后山貌似还要更冷一些,雪长期无人清理也堆得更厚些,栖潼一步步踩过的积雪,来到一片被封冻的冰面上。
依稀记起剑阁是很少下雪的,除了那一处山峰。龙泉镇也从不下雪,好像没有哪个冬比现下还要严寒。倒是很少有过的感觉。
他将剑拿在手里,冰凉的手指握住剑柄,刚要出鞘又突然想到什么停下了动作,缓缓将剑插回腰间,再拔剑。
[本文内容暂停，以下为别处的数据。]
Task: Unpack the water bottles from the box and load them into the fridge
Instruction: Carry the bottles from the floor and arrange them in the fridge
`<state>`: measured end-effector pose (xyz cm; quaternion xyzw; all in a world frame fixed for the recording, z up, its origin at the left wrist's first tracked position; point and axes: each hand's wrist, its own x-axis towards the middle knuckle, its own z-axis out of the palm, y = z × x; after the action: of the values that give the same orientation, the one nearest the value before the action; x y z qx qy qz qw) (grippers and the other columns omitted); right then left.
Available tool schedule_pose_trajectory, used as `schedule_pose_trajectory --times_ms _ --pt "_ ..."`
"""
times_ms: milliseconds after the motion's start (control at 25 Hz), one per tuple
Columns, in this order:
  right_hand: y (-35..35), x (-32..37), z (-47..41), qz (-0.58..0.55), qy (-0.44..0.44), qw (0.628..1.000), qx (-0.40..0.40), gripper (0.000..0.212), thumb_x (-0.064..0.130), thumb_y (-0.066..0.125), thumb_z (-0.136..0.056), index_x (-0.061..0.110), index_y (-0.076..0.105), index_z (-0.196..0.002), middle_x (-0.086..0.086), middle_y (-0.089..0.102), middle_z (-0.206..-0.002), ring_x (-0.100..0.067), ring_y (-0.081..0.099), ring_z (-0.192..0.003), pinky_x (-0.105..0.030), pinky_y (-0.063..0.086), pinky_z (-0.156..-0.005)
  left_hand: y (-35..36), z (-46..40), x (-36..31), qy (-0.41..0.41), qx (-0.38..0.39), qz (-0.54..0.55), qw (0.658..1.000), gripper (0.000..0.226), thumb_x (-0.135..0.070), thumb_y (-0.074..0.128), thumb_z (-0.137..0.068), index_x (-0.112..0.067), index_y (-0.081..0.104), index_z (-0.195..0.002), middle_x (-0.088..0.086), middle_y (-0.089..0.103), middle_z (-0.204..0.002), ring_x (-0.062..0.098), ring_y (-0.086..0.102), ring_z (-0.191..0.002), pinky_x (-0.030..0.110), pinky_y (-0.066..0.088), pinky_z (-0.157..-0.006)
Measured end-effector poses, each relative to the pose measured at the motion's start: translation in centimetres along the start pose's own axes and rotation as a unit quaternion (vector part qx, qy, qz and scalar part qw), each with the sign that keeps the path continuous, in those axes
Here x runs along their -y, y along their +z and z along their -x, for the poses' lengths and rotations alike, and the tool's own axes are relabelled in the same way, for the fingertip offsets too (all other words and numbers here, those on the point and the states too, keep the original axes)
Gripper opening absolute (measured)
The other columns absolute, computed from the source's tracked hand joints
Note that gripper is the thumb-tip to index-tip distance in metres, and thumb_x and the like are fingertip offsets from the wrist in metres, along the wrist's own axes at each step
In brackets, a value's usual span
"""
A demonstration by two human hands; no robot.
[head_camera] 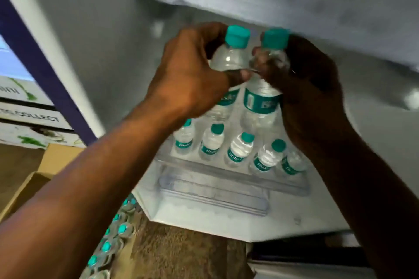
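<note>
Both hands (244, 79) each grip a bottle (231, 56) above the fridge shelf (226, 179)

My left hand (190, 79) holds one water bottle (229, 61), my right hand (306, 88) another (263, 97) just to its right, the two side by side above the fridge door shelf (226, 179). Five bottles (238, 149) stand in a row on that shelf. The cardboard box (45, 174) sits lower left, more bottles (113, 240) beside it.
</note>
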<state>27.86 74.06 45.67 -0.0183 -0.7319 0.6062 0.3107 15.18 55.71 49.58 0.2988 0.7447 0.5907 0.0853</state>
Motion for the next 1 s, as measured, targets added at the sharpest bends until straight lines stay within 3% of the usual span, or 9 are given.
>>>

剑意带着呼啸的风雪灌出直冲云霄,挥舞出的霜雪比任何时候都要更鲜明些,浮光掠影间,雪花与山间的白雾交织至浑浊,寒风将他们吹成一道道出自剑刃的长流,弥漫在山间。
整个后山头,仿若白绫吹落,朦胧一片。自这一剑起,好像很多事都回到了起点,也或许是从头来过,就像当年哪位青衣小姑娘看到的那样,那人自风雪中来,隐入风雪中去,踏入剑门关,踏入仙道的顶端。
剑意还在弥留之际,凝聚的霜雪还未散,那一席青衣出现在了山头,栖潼瞧见她,收剑入鞘,空气中又只剩下天地间婉转的风雪。
“后山天寒,秋水前辈如此有兴致?”栖潼笑着和她说话,看着她大寒天也仅仅穿着单薄的青纱衣缓缓向他走来。
“我没有见过他的剑,方才我就想他的剑会不会也同这样的冰冷,这样的缥缈。”蓝秋水眼角泛红,大概是山风中呼啸的风所致,她地墨发被几只银簪束起,此时也已有些凌乱,整个人就好像一道虚影。
栖潼没有接着他的话回答,只是笑着又道:“秋水前辈看似离大乘不远了呢。”
蓝秋水抬头,看见他似桃花初绽般的笑颜愣了愣,恍惚道:“抱歉,我方才或许不该这么说,只是你的剑,很漂亮。”
“多谢。”语毕,栖潼提着剑,绕过她身边径直离去。
“等等!”蓝秋水叫住他:“栖潼。”
“人人都说我欲成仙,但我自己知道此次飞升便是我最后的期限,我平生碌碌无为,但好歹也是修成了灵犀心,又颇有所悟有自己一派的法术。”
“而我座下从未收过一名亲传弟子,来日若是身陨我这一身传承实在不知该交给谁好。我虽看出你是剑阁的人,但如今你不过也只有六重天的境界,有我的传承定能助你突破七重人仙境。”
栖潼果然停下来脚步,他握剑的手紧了紧,蓝秋水又道:“但除非,你还在修无情剑道。”她的语气带着些许惋惜,眼神也变得暗淡起来。
栖潼望着大雪淋漓的山峰,蓝秋水望着的背影,在风雪中,又映起了当年在剑门关那一幕。
过了会,栖潼转过身来,神情不是预想中的冰冷淡漠,而是带丝丝笑意,宛如春光抚过大地冰雪消融,融解了蓝秋水心中的念想。
只听他嗓音清脆道:“好啊,那你的传承给我,还有,你说那无情剑道我从来未修过。”
闻此言蓝秋水眼里泛起一丝丝安慰,她将一枚碧青色的玉珠叫给栖潼,那是她的传承珠,贯穿了她一生一世所悟。
最后栖潼走前好像又想起了什么,对她道:“你说的那人的剑,或许像我,但它只会比这更冰冷,更无情”
后山的风雪逐渐停了下来,栖潼回到院内的时候梅树上的一点红近乎被白雪覆盖住,他伸手折了一枝下来,积雪层层抖落露出娇艳的花朵。
雪中一枝梅,就如她的传承一样,冰冷无情的霜雪下藏的尽是花与风月。